79      Il découle du libellé de l’article 95, paragraphe 2, du règlement 2017/1001 que, en règle générale et sauf disposition contraire, la présentation de faits et de preuves par les parties demeure possible après l’expiration des délais auxquels se trouve subordonnée une telle présentation en application des dispositions du même règlement, et qu’il n’est nullement interdit à l’EUIPO de tenir compte de faits et de preuves ainsi tardivement invoqués ou produits [arrêts du 13 mars 2007, OHMI/Kaul, C‑29/05 P, EU:C:2007:162, point 42 ; du 19 avril 2018, EUIPO/Group, C‑478/16 P, non publié, EU:C:2018:268, point 34, et du 2 juin 2021, Franz Schröder/EUIPO – RDS Design (MONTANA), T‑854/19, EU:T:2021:309, point 24].

80      En revanche, il ressort également du libellé de l’article 95, paragraphe 2, du règlement 2017/1001 qu’une telle invocation ou production tardive de faits et de preuves n’est pas de nature à conférer à la partie qui y procède un droit inconditionnel à ce que de tels faits ou preuves soient pris en considération par l’EUIPO. En précisant que l’EUIPO « peut » décider de ne pas tenir compte de telles preuves, ladite disposition investit, en effet, celui-ci d’un large pouvoir d’appréciation à l’effet de décider, tout en motivant sa décision sur ce point, s’il y a lieu ou non de prendre celles-ci en compte (arrêts du 13 mars 2007, OHMI/Kaul, C‑29/05 P, EU:C:2007:162, point 43 ; du 18 juillet 2013, New Yorker SHK Jeans/OHMI, C‑621/11 P, EU:C:2013:484, point 23, et du 26 septembre 2013, Centrotherm Systemtechnik/OHMI et centrotherm Clean Solutions, C‑610/11 P, EU:C:2013:593, point 78).

81      En l’espèce, la requérante a produit, pour la première fois durant la procédure de recours, les annexes 1 A à 1 F, 2 A à 2 B, 3 A à 3 F, 4 A à 4 Z ainsi que 87 autres annexes non numérotées, afin de prouver l’usage sérieux de la marque antérieure durant la première période pertinente.

82      Dès lors, l’éventuelle prise en considération de ces preuves relevait du pouvoir d’appréciation de la chambre de recours prévu à l’article 95, paragraphe 2, du règlement 2017/1001.

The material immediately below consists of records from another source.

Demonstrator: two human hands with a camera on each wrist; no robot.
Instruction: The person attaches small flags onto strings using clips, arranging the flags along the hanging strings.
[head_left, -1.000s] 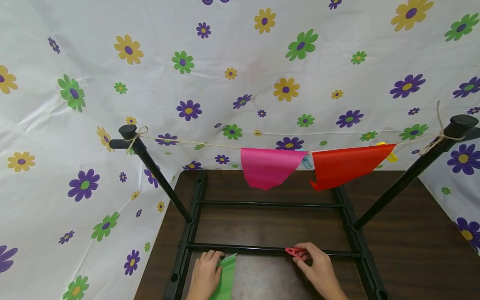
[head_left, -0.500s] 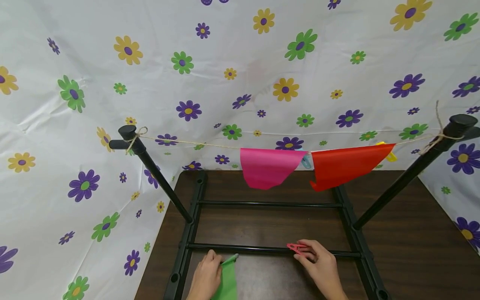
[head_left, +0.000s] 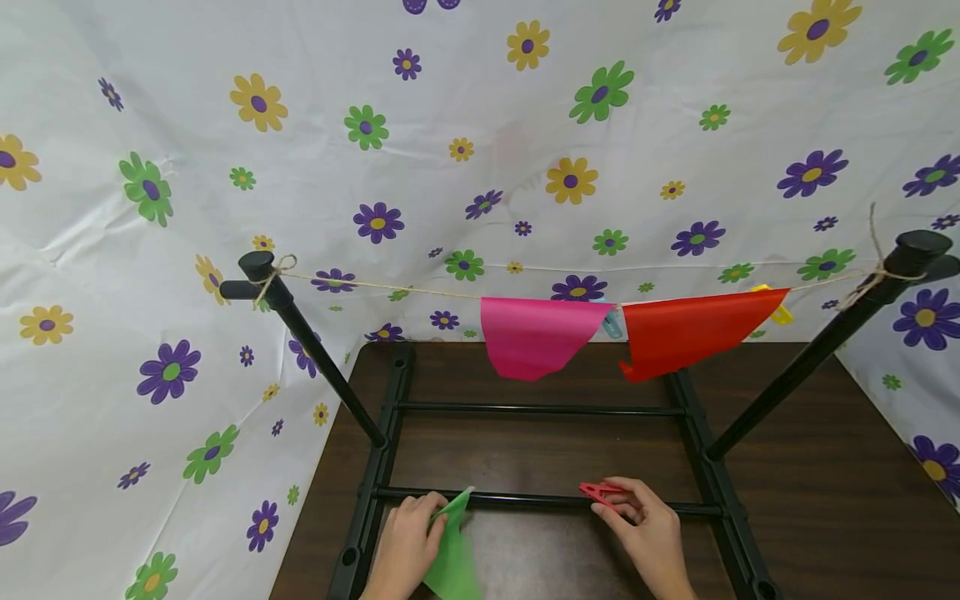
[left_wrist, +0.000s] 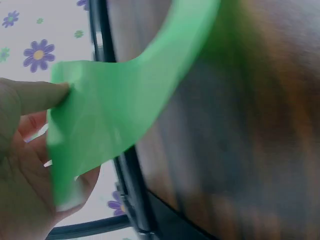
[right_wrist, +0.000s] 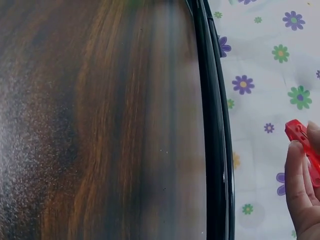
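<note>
Near the frame's front bar, my left hand [head_left: 408,542] pinches the edge of a green paper flag [head_left: 454,554] between thumb and fingers. The left wrist view shows that flag [left_wrist: 107,107] curving away from the thumb. To the right, my right hand [head_left: 643,529] holds a red clothespin [head_left: 598,493] by the fingertips, over the same bar; the clothespin [right_wrist: 302,142] sits at the edge of the right wrist view. Further back, a pink flag [head_left: 543,333] and a red flag [head_left: 697,333] hang on a string [head_left: 390,287]. A blue clothespin [head_left: 612,322] shows between them, a yellow one [head_left: 782,313] at the red flag's right end.
A black frame lies on the dark wooden table [head_left: 847,508], with a front bar [head_left: 517,498] and a back bar [head_left: 540,409]. Slanted posts rise at left [head_left: 322,358] and right [head_left: 810,358], carrying the tied string. A flower-patterned white sheet [head_left: 300,175] stands behind.
The green flag has been lifted, its top corner now rising over the front bar and its lower part swinging. My right hand with the red clothespin has shifted slightly right and up.
</note>
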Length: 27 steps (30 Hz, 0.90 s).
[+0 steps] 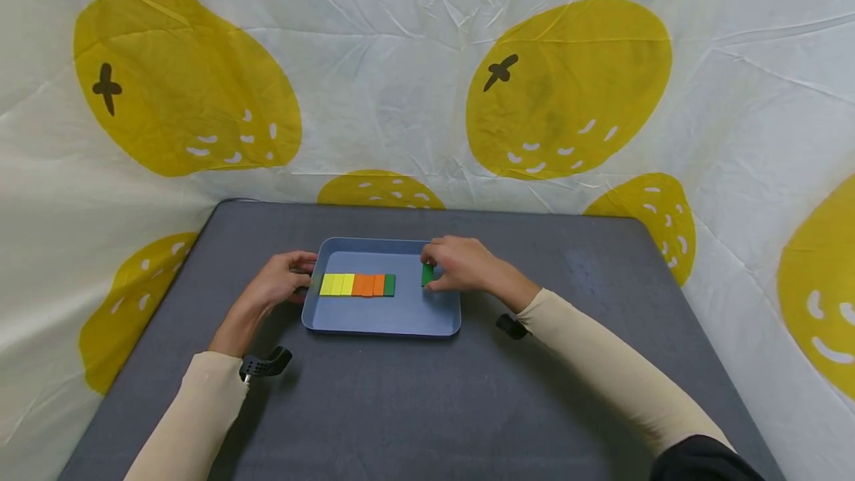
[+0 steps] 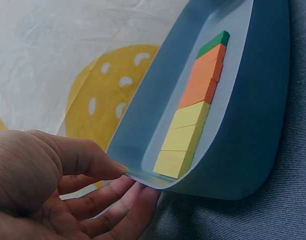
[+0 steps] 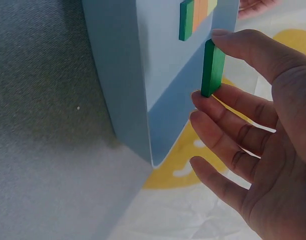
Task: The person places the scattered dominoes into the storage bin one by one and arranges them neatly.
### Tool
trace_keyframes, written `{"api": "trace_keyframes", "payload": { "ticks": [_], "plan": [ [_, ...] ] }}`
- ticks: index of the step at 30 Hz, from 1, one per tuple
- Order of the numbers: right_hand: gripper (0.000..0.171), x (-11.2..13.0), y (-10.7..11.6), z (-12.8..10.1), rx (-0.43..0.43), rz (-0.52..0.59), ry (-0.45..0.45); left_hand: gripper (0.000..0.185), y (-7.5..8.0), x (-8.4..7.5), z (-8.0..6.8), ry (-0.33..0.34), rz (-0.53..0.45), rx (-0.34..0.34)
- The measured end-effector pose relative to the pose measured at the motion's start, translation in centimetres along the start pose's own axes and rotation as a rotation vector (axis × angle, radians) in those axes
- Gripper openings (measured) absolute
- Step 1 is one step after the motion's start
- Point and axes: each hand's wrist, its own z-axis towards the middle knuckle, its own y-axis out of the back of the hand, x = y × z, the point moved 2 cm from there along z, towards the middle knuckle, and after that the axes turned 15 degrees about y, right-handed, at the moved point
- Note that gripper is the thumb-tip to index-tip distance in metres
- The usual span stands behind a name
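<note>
A green block (image 3: 212, 68) stands on edge over the right part of the blue tray (image 1: 401, 318), pinched between the thumb and a fingertip of the right hand (image 1: 464, 264). Well to its left, a row of blocks (image 1: 357, 285) lies flat in the tray, yellow, then orange, then green. The left hand (image 1: 280, 280) grips the tray's left rim between thumb and fingers, on a grey table (image 1: 427, 407).

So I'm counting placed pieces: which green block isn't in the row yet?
The green block pinched by the right hand, apart from the row; the other green one ends it.
</note>
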Motion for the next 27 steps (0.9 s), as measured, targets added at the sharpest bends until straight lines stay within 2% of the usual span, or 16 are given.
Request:
{"api": "trace_keyframes", "payload": {
  "ticks": [9,19,27],
  "plan": [
    [0.039,0.2,-0.7,2.3,0.052,-0.002,0.032,0.053,0.0,-0.1,0.1,0.01,-0.006,-0.001],
    [0.045,0.2,-1.6,4.7,0.154,-0.03,0.012,0.054,0.2,-0.3,-0.2,-0.002,-0.004,0.026],
    [0.045,0.7,-2.2,6.1,0.201,-0.063,-0.006,0.053,0.3,-0.2,0.0,-0.009,-0.012,0.035]
  ]
}}
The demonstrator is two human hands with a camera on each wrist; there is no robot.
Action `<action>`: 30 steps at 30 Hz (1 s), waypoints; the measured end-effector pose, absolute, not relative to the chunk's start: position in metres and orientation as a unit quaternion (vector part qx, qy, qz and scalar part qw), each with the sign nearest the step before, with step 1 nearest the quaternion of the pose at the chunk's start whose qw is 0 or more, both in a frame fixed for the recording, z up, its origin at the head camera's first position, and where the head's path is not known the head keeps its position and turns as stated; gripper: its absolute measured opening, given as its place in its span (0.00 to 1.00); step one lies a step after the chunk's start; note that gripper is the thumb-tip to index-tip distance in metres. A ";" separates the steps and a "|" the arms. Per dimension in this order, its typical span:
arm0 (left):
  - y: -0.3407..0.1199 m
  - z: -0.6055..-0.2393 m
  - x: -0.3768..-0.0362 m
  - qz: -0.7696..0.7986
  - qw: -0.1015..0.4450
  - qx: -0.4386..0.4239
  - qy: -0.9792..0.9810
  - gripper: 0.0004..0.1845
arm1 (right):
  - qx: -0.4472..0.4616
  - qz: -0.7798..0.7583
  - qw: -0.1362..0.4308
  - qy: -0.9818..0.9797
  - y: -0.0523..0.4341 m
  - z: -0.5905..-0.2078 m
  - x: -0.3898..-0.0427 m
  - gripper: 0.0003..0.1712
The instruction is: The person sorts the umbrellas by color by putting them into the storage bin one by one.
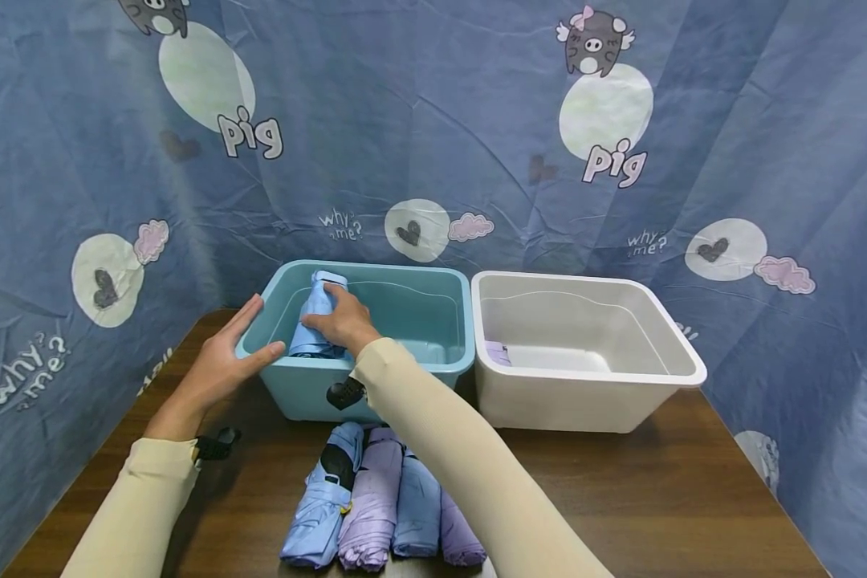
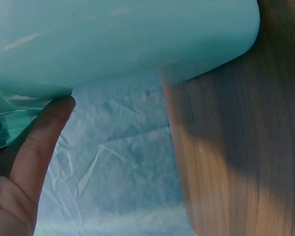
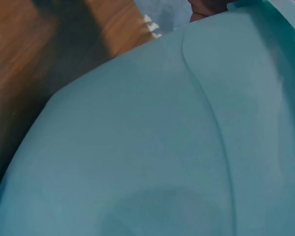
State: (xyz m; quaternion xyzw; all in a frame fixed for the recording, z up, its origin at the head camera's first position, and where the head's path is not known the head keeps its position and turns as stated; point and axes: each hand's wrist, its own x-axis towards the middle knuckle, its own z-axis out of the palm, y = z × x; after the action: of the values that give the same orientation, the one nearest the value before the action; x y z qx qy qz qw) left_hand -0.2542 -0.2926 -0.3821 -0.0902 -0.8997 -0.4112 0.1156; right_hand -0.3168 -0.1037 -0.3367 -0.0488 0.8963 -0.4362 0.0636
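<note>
One folded blue umbrella point(image 1: 319, 304) inside the teal bin point(image 1: 294, 389) left of centre, right hand point(image 1: 348, 323) clamped on it, left hand point(image 1: 217, 361) touching that bin's left end, thumb and fingers apart, four more umbrellas point(image 1: 371, 502) on the worktop point(image 1: 657, 498) at bottom centre, white bin point(image 1: 556, 405) right of centre.

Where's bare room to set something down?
Bare table lies right of the right sleeve, before the white bin. That bin's visible floor looks free right of the purple bundle, as does the teal bin's right side. Crowded: the teal bin's left end, with left hand, right hand, blue umbrella, and the table before it, with more umbrellas.
</note>
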 end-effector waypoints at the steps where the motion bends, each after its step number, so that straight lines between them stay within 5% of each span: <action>1: -0.293 -0.382 -0.254 -0.412 0.115 -0.091 -0.899 0.48 | -0.049 -0.432 0.064 0.898 -0.104 -0.336 -0.316 0.39; 30: -0.292 -0.378 -0.252 -0.417 0.109 -0.089 -0.898 0.48 | -0.056 -0.524 0.084 0.846 -0.093 -0.324 -0.310 0.32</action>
State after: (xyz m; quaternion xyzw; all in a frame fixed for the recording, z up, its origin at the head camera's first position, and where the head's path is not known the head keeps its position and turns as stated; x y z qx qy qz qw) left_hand -0.2517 -0.2924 -0.3780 -0.0886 -0.8981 -0.4169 0.1087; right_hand -0.3101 -0.0932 -0.3239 -0.0561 0.8459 -0.5238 0.0837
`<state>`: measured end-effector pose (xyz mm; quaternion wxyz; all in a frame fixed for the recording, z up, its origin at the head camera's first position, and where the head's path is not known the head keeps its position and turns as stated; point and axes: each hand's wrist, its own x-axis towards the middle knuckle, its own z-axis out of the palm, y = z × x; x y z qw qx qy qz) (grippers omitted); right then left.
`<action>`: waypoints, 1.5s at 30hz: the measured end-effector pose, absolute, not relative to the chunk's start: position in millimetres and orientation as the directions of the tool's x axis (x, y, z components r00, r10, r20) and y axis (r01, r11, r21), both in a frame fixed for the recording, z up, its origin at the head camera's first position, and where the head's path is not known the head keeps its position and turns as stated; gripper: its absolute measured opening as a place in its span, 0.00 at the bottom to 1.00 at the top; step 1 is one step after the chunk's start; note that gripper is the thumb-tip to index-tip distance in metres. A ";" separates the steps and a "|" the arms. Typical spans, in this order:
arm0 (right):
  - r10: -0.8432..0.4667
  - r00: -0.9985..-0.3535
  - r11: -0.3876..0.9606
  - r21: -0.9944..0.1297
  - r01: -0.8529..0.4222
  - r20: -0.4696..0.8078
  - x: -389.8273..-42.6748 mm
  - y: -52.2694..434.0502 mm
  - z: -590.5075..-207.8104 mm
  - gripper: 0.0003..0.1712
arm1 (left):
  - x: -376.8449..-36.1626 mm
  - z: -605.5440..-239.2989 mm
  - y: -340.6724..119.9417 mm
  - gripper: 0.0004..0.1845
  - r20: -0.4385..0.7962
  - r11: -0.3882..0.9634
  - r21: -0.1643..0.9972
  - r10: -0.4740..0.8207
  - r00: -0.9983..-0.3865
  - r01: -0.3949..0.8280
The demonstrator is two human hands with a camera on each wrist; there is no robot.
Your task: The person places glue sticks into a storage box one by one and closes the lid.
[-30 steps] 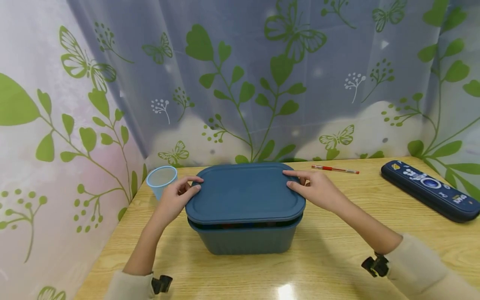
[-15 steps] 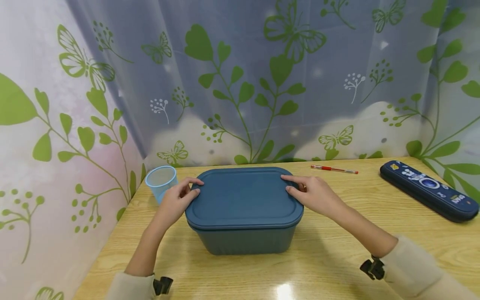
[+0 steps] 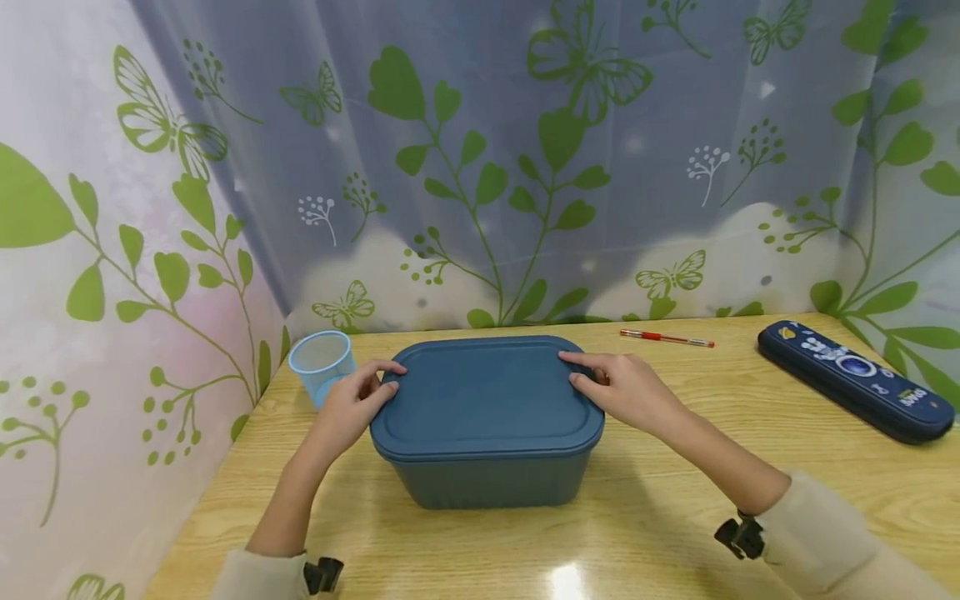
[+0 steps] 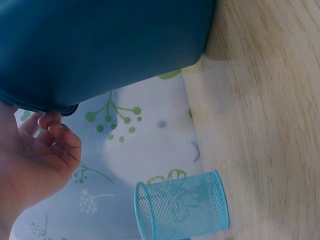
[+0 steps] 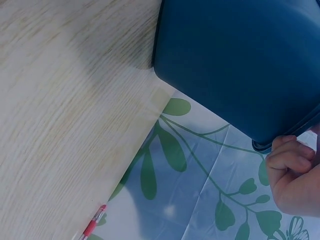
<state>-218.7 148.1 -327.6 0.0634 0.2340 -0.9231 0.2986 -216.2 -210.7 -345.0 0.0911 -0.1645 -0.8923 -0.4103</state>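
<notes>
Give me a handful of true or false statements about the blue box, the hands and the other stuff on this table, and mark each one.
1. Both hands grip the lid of the blue box at its ends. True: the left hand holds the left end, the right hand the right end.
2. The lid lies on the table beside the box. False: it sits on top of the box.
3. The mesh cup stands upright to the left of the box. True.
4. The red pen lies inside the mesh cup. False: it lies on the table behind the right hand.
5. The pencil case is stacked on the lid. False: it lies on the table at the far right.
</notes>
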 end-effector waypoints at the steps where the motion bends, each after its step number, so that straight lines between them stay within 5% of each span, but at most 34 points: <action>1: -0.395 -0.883 0.710 -0.524 -0.469 0.255 -218.8 147.9 -327.8 0.22 | -216.0 -345.1 -211.0 0.11 0.295 0.606 0.706 0.220 -0.930 0.367; 17: -0.406 -0.882 0.718 -0.514 -0.469 0.238 -216.9 144.6 -324.8 0.22 | -188.0 -314.2 -198.9 0.12 0.268 0.581 0.734 0.227 -0.936 0.351; 36: -0.375 -0.890 0.688 -0.565 -0.455 0.259 -215.4 150.2 -333.8 0.22 | -213.1 -347.9 -208.7 0.12 0.276 0.537 0.766 0.220 -0.936 0.352; 45: -0.383 -0.894 0.674 -0.591 -0.444 0.235 -216.2 149.0 -333.4 0.23 | -209.1 -348.9 -208.9 0.15 0.201 0.385 0.885 0.191 -0.961 0.262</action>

83      L’article 27, paragraphe 4, du règlement délégué 2018/625 encadre le pouvoir d’appréciation de la chambre de recours prévu à l’article 95, paragraphe 2, du règlement 2017/1001 en ce qui concerne les faits invoqués et les preuves produites pour la première fois devant la chambre de recours. C’est ainsi que cette disposition prévoit que, « [c]onformément à l’article 95, paragraphe 2, du règlement 2017/1001, la chambre de recours peut accepter des faits invoqués ou des preuves produites pour la première fois devant elle uniquement si ces faits ou preuves répondent aux exigences suivantes : a) ils semblent, à première vue, pertinents pour l’issue de l’affaire ; et b) ils n’ont pas été présentés en temps utile pour des raisons valables, en particulier lorsqu’ils viennent uniquement compléter des faits et preuves pertinents qui avaient déjà été soumis en temps utile, ou sont déposés pour contester les conclusions tirées ou examiné[e]s d’office par la première instance dans la décision [faisant l’]objet du recours ».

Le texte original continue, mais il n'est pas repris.